Can I Take You to the Movies?
We’ve been steppin’ out. The proof proved positive a few Sundays ago when I realized we’d seen three of the best picture Oscar nominees. In cinemas, no less! American Sniper was not one of them because a war movie without Nazis is like, I don’t know, a Mick Jagger solo album versus pretty much anything in the Stones catalogue – something’s missing.
Home entertainment technology has come a long way since Sony’s invention of Betamax videocassette recorders. Home theatre is no longer a spare room foible of the wealthy. Audio and picture quality are stunning. The lag from theatrical release to secondary media has become increasingly compressed. Inexpensive DVDs and digital rentals have been a godsend for film buffs and fan boys who are now equipped with the tools to deconstruct and examine scenes at their leisure. The rest of us can depress the PAUSE button before rustling in the kitchen for more snacks.
All of this wonderful sensory advancement is grounding us inside of our apartments and houses. Part of what makes film so magical is sharing manipulated emotions with a group of strangers in the dark. The historically inaccurate Eureka! moment in The Imitation Game becomes a shared, universal truth. The bittersweet and dreamy ending of Birdman is that much more poignant experienced tucked into a row of seats amongst a rapt crowd. Not everybody got the gag of Eddie Redmayne as Stephen Hawking as a Dalek in The Theory of Everything, but pop culture savvy audience members’ laughter helped lift their ignorant brethren’s appreciation of a transcendent, comic moment.
The Moore family grew up on black and white television, rabbit ears. Movies in Technicolor were a real treat. In those days a hit would play for weeks or months which, in retrospect, must have been a special kind of hell for the projectionist. I don’t remember being brought to any Dean Jones Disney movies or seeing any long form fairy tale cartoons. I saw Doctor Doolittle with Rex Harrison and Chitty Chitty Bang Bang with Dick Van Dyke and discovered decades later that the story was by 007 author Ian Fleming. The Sound of Music was an endurance test but at least it had Nazis.

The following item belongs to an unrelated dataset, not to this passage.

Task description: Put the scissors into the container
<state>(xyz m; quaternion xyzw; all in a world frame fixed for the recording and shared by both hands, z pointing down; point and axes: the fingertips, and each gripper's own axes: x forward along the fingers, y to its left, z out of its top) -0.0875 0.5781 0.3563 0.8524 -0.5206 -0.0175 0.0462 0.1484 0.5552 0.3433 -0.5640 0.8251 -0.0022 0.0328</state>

My father chose our movie outings well. Together we saw The Battle of Britain, Young Winston and Lawrence of Arabia. Epics! My big brother took me to see Brian’s Song and to this day I still keep an eye on the Chicago Bears during an NFL season. My older sister took me to see the original Planet of the Apes at the Van Horne. This was massive. All the boys at school collected the cards. One was particularly valued. It showed human captives in a cage. A couple of the kids swore you could see tit if you looked hard enough.
My favourite film-going companion growing up was my Auntie Mag. Family lore has it that this free spirit was this close to entering a convent and taking her vows. Instead, this musician and painter became a Creative Director at J. Walter Thompson. If you’ve seen even just one episode of Mad Men you understand the type of environment she toiled in. I cannot call her a mentor but she certainly influenced the direction of my life. Auntie Mag gently nudged me toward a career in advertising. She voiced mild criticisms about my novel once it was published, but overall she was pleased I’d done it.
She used to pay me a dime if I let her clean and trim my fingernails. She made omelets or open-faced sandwiches for lunch, very sophisticated, very Continental. She kept cranberry juice in her refrigerator. Cranberry juice! Oh the places we went, art galleries and museums downtown, strange and exotic delicatessens and restaurants that served food unlike anything her sister, my mother, overcooked or burned.
I thought her ancient and so it made no sense to me that Auntie Mag loved the Beatles. She took me to see Yellow Submarine. Its groovy graphic style struck her as brilliant and afterward she explained to me how animation works and why it can be such a charming art form. She introduced me to the madcap genius of British comedian Terry-Thomas in La Grande Vadrouille. That was a strange film, subtitles and Nazis. In 1970, when I was 10, Auntie Mag took me to see Little Big Man which was rated 14 YRS AND OVER. She blandly fibbed through the speaking grille of the York Theatre box office: she was my mother and I was small for my age. My God, the western we watched together was nothing like John Wayne or Gunsmoke.
The Brutalist nature of multiplexes in malls makes it easy to stay home. In my memory, the cinemas I was taken to and sat in were dedicated art deco buildings with just one screen. There was always a balcony. The orchestra pits, ornate gilt flourishes and grand velvet curtains suggested a life before Hollywood’s studio system; these houses of the holy had once been vaudeville venues. These are the types of places we are drawn to: it’s not so much What’s at the Princess or the Garneau? as Let’s go to the Princess or the Garneau - just to watch a movie, any movie, in a house like the Princess or the Garneau.